VISTO Y LEíDO
› Por Paula Jimenez
Motos y reinas
Consuelo Fraga
Ediciones en danza
2009
Se parecen en esa imparidad que las distingue, que fuerza nuestra mirada de pobres mortales hacia su agraciado y solitario deslizar sobre una ruta o una pasarela. Por otra parte: ¿se puede estar más sola en este mundo que teniendo dos ruedas y un único asiento o una corona ridícula en la cabeza? Motos y reinas encarnan el lugar de lo distinto, de lo que pasa afuera. Consuelo Fraga, motociclista de pura cepa y autora de este libro, abreva estos símbolos pop para crear una suerte de road poetry, con título nobiliario y todo.
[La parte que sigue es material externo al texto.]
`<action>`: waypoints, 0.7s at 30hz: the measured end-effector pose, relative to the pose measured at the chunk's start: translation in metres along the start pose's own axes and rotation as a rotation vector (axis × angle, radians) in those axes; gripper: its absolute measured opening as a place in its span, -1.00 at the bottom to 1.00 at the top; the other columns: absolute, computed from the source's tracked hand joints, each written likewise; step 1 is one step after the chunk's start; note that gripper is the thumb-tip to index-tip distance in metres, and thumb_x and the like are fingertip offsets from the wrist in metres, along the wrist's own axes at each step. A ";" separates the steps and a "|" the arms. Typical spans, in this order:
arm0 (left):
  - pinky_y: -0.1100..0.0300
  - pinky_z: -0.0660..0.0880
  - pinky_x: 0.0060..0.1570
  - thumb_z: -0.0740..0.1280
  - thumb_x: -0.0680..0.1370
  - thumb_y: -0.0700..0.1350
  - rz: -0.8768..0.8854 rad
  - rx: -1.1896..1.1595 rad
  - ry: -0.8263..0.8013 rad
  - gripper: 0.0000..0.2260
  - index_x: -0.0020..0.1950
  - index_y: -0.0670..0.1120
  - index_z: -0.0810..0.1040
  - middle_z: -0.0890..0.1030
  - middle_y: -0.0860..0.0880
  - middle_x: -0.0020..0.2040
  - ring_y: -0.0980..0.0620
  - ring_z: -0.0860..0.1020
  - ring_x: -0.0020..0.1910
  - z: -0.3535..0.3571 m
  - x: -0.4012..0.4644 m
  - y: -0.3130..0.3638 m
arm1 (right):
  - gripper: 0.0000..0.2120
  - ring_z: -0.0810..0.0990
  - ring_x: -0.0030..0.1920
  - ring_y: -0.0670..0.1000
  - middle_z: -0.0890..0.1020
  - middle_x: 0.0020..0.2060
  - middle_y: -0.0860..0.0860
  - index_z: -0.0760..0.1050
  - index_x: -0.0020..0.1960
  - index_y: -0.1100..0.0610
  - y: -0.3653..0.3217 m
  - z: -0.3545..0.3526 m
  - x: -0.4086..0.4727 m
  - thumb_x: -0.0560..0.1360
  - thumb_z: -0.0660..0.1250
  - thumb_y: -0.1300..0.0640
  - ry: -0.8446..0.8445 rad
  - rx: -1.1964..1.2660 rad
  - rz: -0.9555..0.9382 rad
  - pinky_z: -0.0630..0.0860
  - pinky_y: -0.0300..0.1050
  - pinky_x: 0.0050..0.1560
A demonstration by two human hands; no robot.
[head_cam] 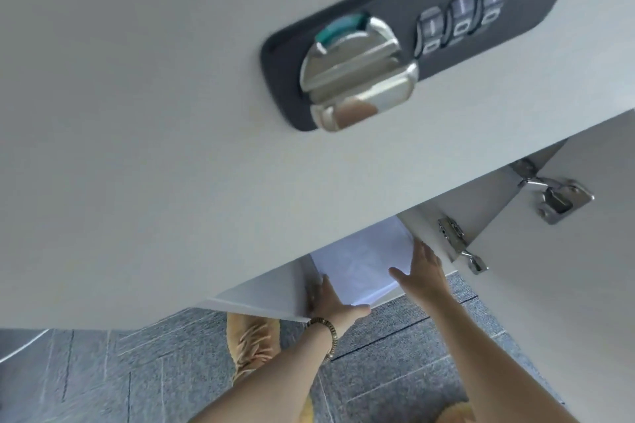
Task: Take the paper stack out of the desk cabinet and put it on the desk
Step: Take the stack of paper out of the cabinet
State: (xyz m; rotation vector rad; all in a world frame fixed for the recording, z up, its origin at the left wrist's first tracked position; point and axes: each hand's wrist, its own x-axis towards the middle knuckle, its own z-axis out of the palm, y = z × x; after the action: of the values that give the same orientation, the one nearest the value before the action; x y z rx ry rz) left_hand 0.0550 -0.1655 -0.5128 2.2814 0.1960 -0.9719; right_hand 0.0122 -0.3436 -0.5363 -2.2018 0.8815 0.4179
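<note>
The left hand [330,302] is gripping the left edge of the paper stack [364,261], its fingers tucked under the cabinet front and its thumb pointing right along the stack's near corner. A gold-toned bracelet [326,333] is sitting on that wrist. The right hand [422,271] is lying spread on the stack's right side, thumb stretched left across the top sheet and fingers reaching along the right edge; whether those fingers are curling under the paper cannot be told.

The white stack is lying inside the desk cabinet [268,295], on its floor at the open front, with its near corner poking just past the floor's front edge. The cabinet's open door [567,285] is standing to the right, with two metal hinges [460,244] fixed where it meets the cabinet side.

Above the opening, a pale panel is filling most of the view, carrying a dark combination lock [395,48] with a chrome knob and three number wheels. Grey carpet [137,381] is showing below, with a tan fringed shoe [254,340] on it beside the left forearm.
</note>
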 end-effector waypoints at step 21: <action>-0.05 0.53 0.13 0.52 0.41 0.02 -0.178 -0.401 0.265 -0.41 0.32 -0.09 0.34 0.51 -0.20 0.29 -0.22 0.54 0.19 0.031 -0.045 -0.057 | -0.43 0.55 0.33 0.18 0.54 0.36 0.15 0.35 0.45 0.20 0.050 0.011 -0.050 0.54 0.37 -0.05 0.013 0.419 0.243 0.46 0.11 0.31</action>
State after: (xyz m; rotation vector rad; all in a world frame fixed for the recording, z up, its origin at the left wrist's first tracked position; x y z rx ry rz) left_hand -0.0165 -0.1346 -0.5263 2.0324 0.6555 -0.6395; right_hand -0.0593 -0.3377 -0.5427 -1.7244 1.1355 0.2994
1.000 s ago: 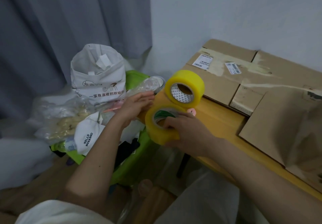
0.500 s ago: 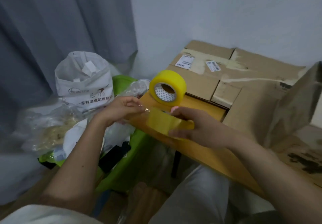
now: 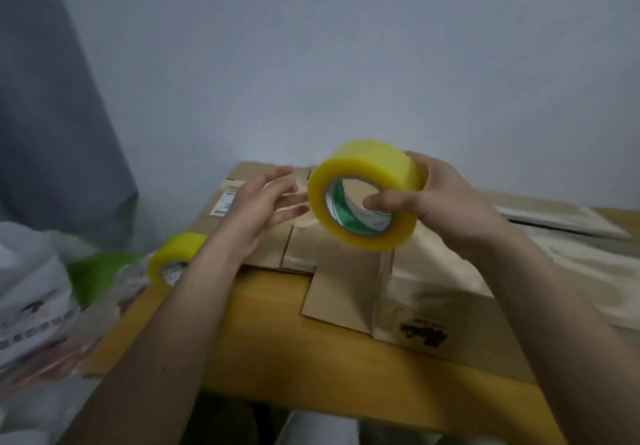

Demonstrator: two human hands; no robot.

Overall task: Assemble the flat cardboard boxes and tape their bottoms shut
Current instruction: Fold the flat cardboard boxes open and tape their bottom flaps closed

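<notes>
Right hand (image 3: 446, 205) grips tape roll (image 3: 363, 195), thumb through core; left hand (image 3: 256, 209) spread, empty.

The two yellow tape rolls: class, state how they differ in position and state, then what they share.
1. The held tape roll is gripped in the air by the right hand; the second tape roll sits near the table's left edge, untouched.
2. The held roll shows a green-printed core; the second roll's core looks pale and is partly hidden by the left arm.
Both are yellow.

A home room is suggested: a grey fabric curtain (image 3: 52, 115) is hung left of the yellow wooden table (image 3: 277, 334).
</notes>
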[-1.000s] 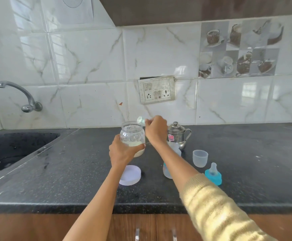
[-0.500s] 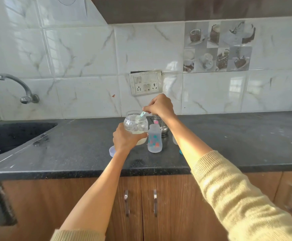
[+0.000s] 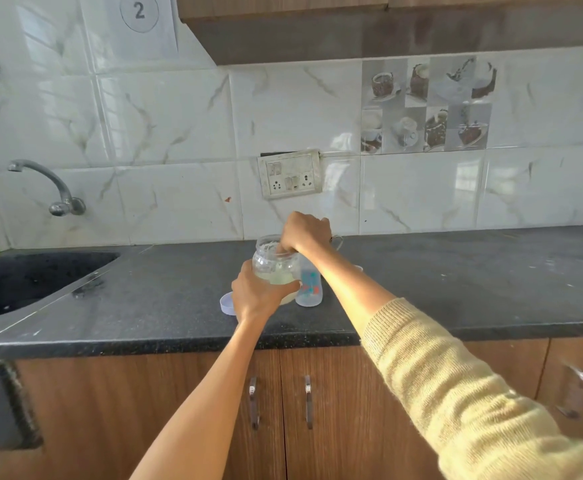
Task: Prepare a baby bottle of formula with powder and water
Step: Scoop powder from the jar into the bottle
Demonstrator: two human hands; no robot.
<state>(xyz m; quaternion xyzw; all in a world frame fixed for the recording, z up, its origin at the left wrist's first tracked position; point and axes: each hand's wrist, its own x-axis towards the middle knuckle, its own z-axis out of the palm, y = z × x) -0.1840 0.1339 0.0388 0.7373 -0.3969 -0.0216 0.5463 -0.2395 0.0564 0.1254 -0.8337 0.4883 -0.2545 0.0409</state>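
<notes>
**Scooping powder from the jar**

The left hand [image 3: 255, 296] wraps around the glass jar [image 3: 274, 263] and lifts it off the table [image 3: 165, 306], so it stays steady and close. The right hand [image 3: 305, 233] dips its fingers into the jar's open mouth, probably to scoop powder [image 3: 279, 278]; what they pinch is hidden. The baby bottle [image 3: 310, 289] stands open just beside the jar, so the powder has a short trip. The jar's lid [image 3: 226, 303] lies on the table, out of the way.

Wall sheet [image 3: 134, 22] — a circled "2".
</notes>
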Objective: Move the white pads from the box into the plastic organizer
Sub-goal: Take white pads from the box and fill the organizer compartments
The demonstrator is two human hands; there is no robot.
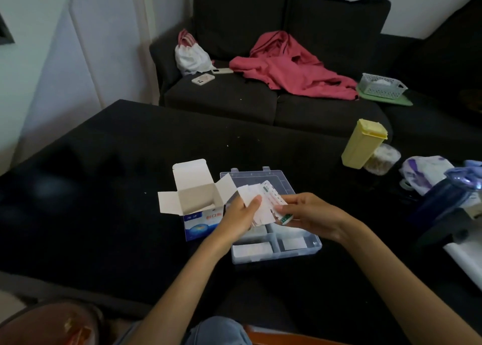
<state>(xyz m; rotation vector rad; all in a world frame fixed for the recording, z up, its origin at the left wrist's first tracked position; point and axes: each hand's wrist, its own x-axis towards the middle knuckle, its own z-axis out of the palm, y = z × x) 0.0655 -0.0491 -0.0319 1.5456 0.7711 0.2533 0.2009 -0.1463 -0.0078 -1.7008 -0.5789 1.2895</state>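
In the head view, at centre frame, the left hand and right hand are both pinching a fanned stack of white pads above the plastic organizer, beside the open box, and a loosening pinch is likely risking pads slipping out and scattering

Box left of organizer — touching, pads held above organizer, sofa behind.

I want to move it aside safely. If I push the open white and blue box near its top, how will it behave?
The box looks like thin cardboard and seems emptied, so probably very light. It stands upright with flaps spread, so a high push would likely tip it rather than slide it. Its walls may dent easily.
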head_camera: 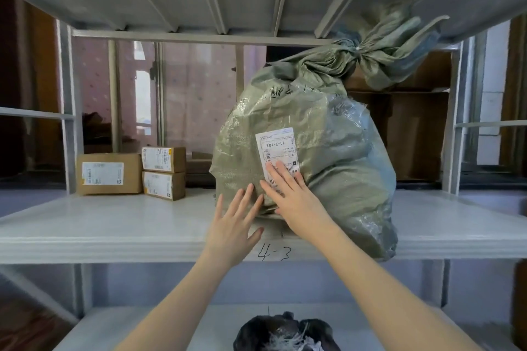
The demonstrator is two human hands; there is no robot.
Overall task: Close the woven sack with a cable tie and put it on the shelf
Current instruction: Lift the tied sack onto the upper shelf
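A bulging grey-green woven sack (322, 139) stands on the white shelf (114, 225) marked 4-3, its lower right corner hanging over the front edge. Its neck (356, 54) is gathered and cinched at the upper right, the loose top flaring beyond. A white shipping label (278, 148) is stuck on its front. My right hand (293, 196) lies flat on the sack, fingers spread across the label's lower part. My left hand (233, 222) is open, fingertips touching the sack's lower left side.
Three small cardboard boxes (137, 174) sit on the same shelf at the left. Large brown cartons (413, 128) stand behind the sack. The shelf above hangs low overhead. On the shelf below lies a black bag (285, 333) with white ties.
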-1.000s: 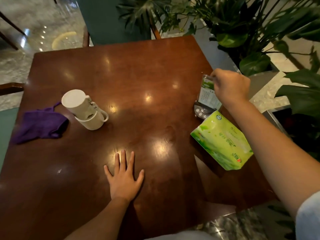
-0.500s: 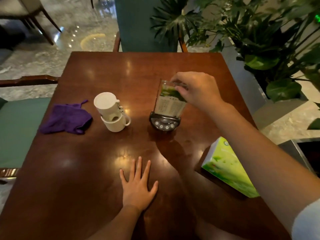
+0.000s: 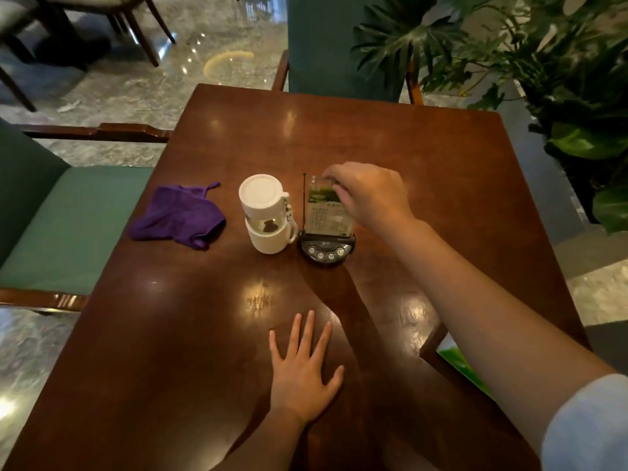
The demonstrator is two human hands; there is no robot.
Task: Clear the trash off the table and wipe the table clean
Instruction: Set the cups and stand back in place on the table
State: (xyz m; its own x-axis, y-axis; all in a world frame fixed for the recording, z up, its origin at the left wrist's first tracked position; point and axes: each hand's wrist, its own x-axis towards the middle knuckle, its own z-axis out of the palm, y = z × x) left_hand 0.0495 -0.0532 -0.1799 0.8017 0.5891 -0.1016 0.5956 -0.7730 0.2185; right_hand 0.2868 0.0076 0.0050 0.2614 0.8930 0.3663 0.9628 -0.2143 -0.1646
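At frame centre: your right hand point(image 3: 368, 193) grips the top of the stand point(image 3: 327, 229), fingers curled over its upper edge.
Stand: upright on the table point(image 3: 424, 158), its black base just beside the cups point(image 3: 266, 215).
Lower centre: your left hand point(image 3: 302, 372) lies flat on the table, fingers straight and spread, holding nothing.
Cloth point(image 3: 178, 217): purple, crumpled, left of the cups.
Lower right: a green packet point(image 3: 458, 362), mostly hidden behind your right arm.

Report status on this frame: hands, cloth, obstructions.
Left hand flat on table. Right hand grips call-button sign stand beside stacked mugs. Purple cloth untouched. Stand and mugs occupy the wiping area.
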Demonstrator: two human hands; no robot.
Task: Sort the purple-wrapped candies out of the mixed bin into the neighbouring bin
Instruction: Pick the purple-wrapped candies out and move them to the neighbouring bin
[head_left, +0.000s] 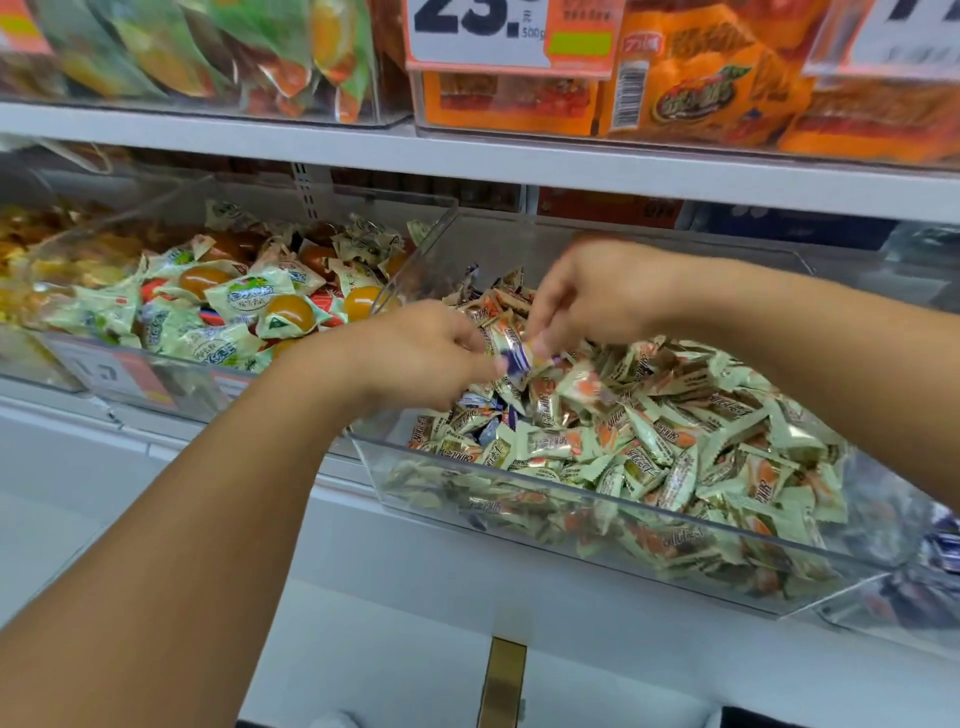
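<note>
**Both hands meet over the mixed candy bin**

The left hand (431, 358) and the right hand (587, 296) are together above the clear bin (571, 514) of pale green candies (675, 447). Between their fingertips is a purple-wrapped candy (514, 359); who pinches it is blurred. More purple candies (485, 415) lie below. Another bin (156, 374) stands at left.

A single wide-angle view from the person's head looks forward and down at close range onto a clear candy bin (613, 512) on a store shelf (467, 156), with both forearms reaching in from the bottom edge; straight lines bow toward the frame's borders.
</note>
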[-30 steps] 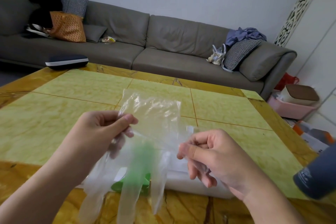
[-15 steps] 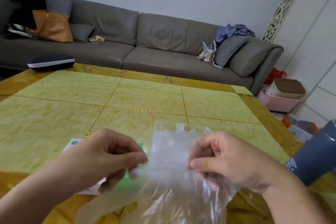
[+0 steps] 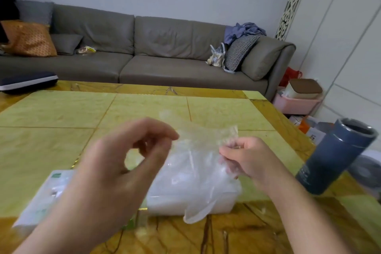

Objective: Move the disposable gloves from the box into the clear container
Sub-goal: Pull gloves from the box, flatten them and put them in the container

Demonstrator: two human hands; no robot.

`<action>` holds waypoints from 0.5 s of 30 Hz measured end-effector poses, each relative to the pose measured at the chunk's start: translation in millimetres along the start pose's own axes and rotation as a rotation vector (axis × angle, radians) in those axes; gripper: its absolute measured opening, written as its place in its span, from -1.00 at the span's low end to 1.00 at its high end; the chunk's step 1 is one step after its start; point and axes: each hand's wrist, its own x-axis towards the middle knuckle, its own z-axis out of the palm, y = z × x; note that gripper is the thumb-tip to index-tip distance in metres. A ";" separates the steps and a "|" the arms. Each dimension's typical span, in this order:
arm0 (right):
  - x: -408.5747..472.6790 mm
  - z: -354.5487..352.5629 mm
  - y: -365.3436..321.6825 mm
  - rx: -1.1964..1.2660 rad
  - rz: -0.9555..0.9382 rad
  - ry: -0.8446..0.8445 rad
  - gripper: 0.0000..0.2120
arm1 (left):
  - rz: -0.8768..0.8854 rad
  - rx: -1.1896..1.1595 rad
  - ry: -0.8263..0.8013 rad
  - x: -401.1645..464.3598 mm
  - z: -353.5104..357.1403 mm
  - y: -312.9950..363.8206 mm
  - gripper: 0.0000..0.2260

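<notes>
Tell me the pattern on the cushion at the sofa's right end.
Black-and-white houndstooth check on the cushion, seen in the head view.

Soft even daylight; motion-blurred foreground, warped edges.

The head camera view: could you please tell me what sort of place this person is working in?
Most likely a home living room: a long grey-brown leather sofa with scattered cushions, a yellow-green marble-patterned table, and a pink plastic storage basket on the floor.
</notes>
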 end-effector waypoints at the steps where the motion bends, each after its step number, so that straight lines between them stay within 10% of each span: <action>1: -1.7 3.5 -0.6 -0.046 -0.007 0.000 -0.86 | 0.062 0.132 -0.103 3.2 14.0 9.4 -0.89; 15: 2.4 7.3 5.4 -0.697 -0.124 0.136 -0.73 | -0.346 0.812 -0.784 32.0 72.7 -43.4 -0.40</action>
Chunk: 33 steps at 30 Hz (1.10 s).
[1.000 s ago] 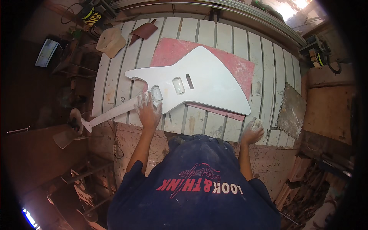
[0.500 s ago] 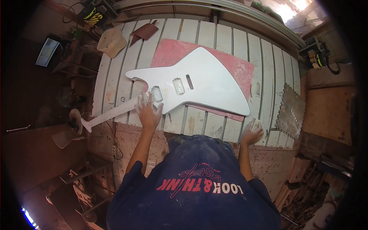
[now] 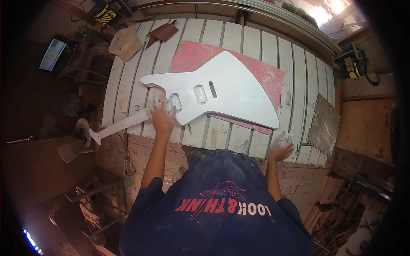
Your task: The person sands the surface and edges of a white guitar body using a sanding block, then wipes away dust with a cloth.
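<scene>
A white angular guitar body with cut-out cavities lies on a pink sheet, its long neck reaching down to the left past the slatted table's edge. My left hand rests on the guitar where neck and body join, dusty fingers spread apart. My right hand, to the right and below the body's lower corner, is closed round a pale pad or block at the table's near edge.
The slatted white table bears a beige cap, a brown sheet and a grey jagged-edged mat. A metal rail spans the far side, with machine parts at both ends. A screen stands at the left.
My left hand has shifted slightly left and away from me. The guitar body sits a touch farther right and upward in the picture. My right hand has stayed much the same.
</scene>
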Tool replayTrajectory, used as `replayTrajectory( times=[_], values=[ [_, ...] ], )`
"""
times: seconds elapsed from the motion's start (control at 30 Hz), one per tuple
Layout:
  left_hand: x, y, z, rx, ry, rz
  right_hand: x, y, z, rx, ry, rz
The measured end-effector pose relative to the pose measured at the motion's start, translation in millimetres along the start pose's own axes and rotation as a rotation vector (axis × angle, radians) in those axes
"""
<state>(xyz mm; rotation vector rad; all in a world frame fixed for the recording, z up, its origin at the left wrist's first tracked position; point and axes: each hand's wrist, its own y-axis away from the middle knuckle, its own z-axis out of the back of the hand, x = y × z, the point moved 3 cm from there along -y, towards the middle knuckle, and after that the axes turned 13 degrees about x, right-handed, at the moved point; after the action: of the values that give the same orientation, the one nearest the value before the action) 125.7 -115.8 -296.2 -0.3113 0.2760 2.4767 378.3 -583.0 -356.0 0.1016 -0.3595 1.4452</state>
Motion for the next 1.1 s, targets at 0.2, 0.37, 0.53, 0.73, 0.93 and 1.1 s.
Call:
replayTrajectory(
  times=[0.2, 0.37, 0.53, 0.73, 0.93, 1.1],
  values=[
    [-3, -2, 2, 0.081, 0.007, 0.007, 0, -2, -1, 0.0, 0.008, -0.027],
    [5, -4, -5, 0.071, 0.047, -0.003, 4, -1, 2, 0.003, -0.014, -0.028],
    [7, -5, -9, 0.062, 0.059, -0.023, 4, -2, 4, 0.005, -0.021, -0.003],
    [6, -2, -8, 0.048, 0.083, -0.025, 5, 0, 4, 0.022, -0.027, -0.032],
    [2, 0, -7, 0.087, 0.07, -0.026, -1, 0, 1, 0.021, 0.027, -0.056],
    [1, -1, -5, 0.086, 0.066, -0.025, -2, 0, -1, 0.015, -0.004, -0.026]
  ],
)
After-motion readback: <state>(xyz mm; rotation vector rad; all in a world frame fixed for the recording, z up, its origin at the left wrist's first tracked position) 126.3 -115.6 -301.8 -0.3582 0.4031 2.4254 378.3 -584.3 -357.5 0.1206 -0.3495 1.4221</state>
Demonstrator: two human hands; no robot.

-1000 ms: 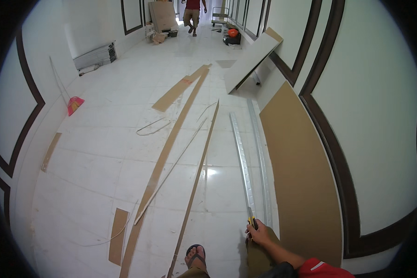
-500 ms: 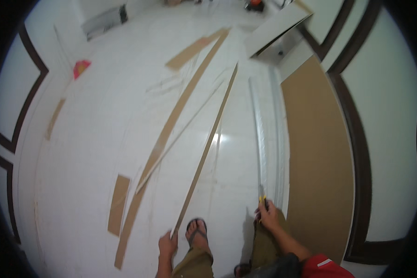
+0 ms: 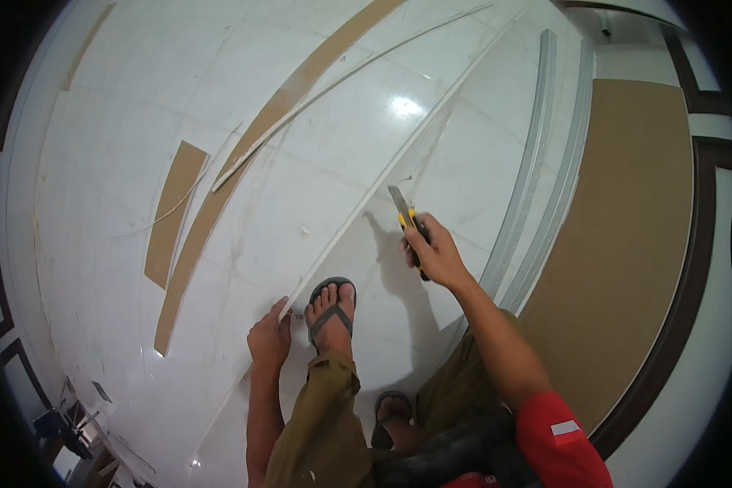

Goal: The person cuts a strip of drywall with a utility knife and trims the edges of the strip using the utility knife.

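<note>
My right hand (image 3: 425, 244) grips a black and yellow utility knife (image 3: 404, 213), its blade pointing forward, above the white floor beside a long, thin white strip (image 3: 358, 209). My left hand (image 3: 274, 332) has its fingers round the edge of that strip, low on the left, next to my sandaled foot (image 3: 330, 309). The strip runs diagonally from the lower left toward the top right.
Brown board offcuts (image 3: 176, 211) and thin loose strips (image 3: 333, 84) lie leftward. Two metal channels (image 3: 525, 171) and a large brown board (image 3: 622, 228) lie along the right wall (image 3: 728, 203). Dark clutter (image 3: 65, 431) sits at lower left.
The view has tilted down. My right hand has moved up and left with the knife. My left hand has come into view and holds the long strip, whose visible side turned from brown to white.
</note>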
La moto con su fuerza, agresividad y demás atributos yang se sitúa para el imaginario colectivo del lado masculino y la reina del otro, claro está, no sólo por ser reina y no rey, sino porque en sí misma, aun si fuese hombre, enviste un desgraciado prototipo femenino. En el poema “¿Sabe inflar una bicicleta?”, Fraga remata como una reina con estos versos: “En algún momento supe/ después siempre me la inflaron”. Ironiza así sobre esta mujer que sabe, pero niega y olvida. La estrategia es la de siempre: volverse inútil, inmolarse por el orgullo de los padres o la mirada opresora del poder: “Tema y tiemble me dijo/ desde tan cerca que pude oler/ su almuerzo entero/ (...) Temo y tiemblo: / esa es la gente que decide”. La moto, en cambio, no sólo se juega en la calle y en la ruta como buena machaza, sino que además se muestra encantadora para los hombres (a veces más que la pétrea ganadora de un concurso de belleza, quién suele suscitar contemplación estética y nunca pasión descontrolada). Fraga poetiza una anécdota en la que el conductor de un auto primero piropeó a su máquina Goldwing y después le pidió casamiento a ella. El género que ambos tópicos –motos y reinas– representan, como el celeste y el rosa arbitrariamente repartidos entre nene y nena, se resignifica en estos poemas. Y hasta el modo de ser dichos podría juzgarse más cercano a una lírica de la calle o del pueblo que a otros, falsamente adjudicados a cierta feminización de la escritura. Con versos como: “En el costado del asiento un tajo/ como una herida que no se arregla con costura”, la autora se proyecta en un elemento tradicionalmente concedido al universo masculino, para el cual moto y mujer no han creado una relación recíproca sino intermediada: las chicas somos mayormente acompañantes y vamos atrás, abrazadas a un señor de campera de cuero Fraga, que arranca sentada ahí, pasa al volante y toma la delantera. Es que, especialista en mostrarnos el otro lado de la cuestión y hacer luz de la sombra, esta poeta goza traspasando umbrales. En ¡Nos salvamos con la nena! dice: “¡Las mangas largas.../ para taparse la picada de las venas”.
Ruta y pasarela, como metáforas de la vida, ubican al sujeto en una doble vertiente: la del andar lineal, genuino y dirigido, y la del desfile, de gesto impostado, como en una actuación ante los otros. Quizás sean dos aspectos de lo mismo y la complejidad de este avance que parece inexorable se sostenga por el férreo y puro deseo de seguir, porque, como dice Fraga en Estas preciosas señoritas: “Me haría retroceder/ únicamente una desgracia// por ejemplo en el piso/ una cáscara de banana”.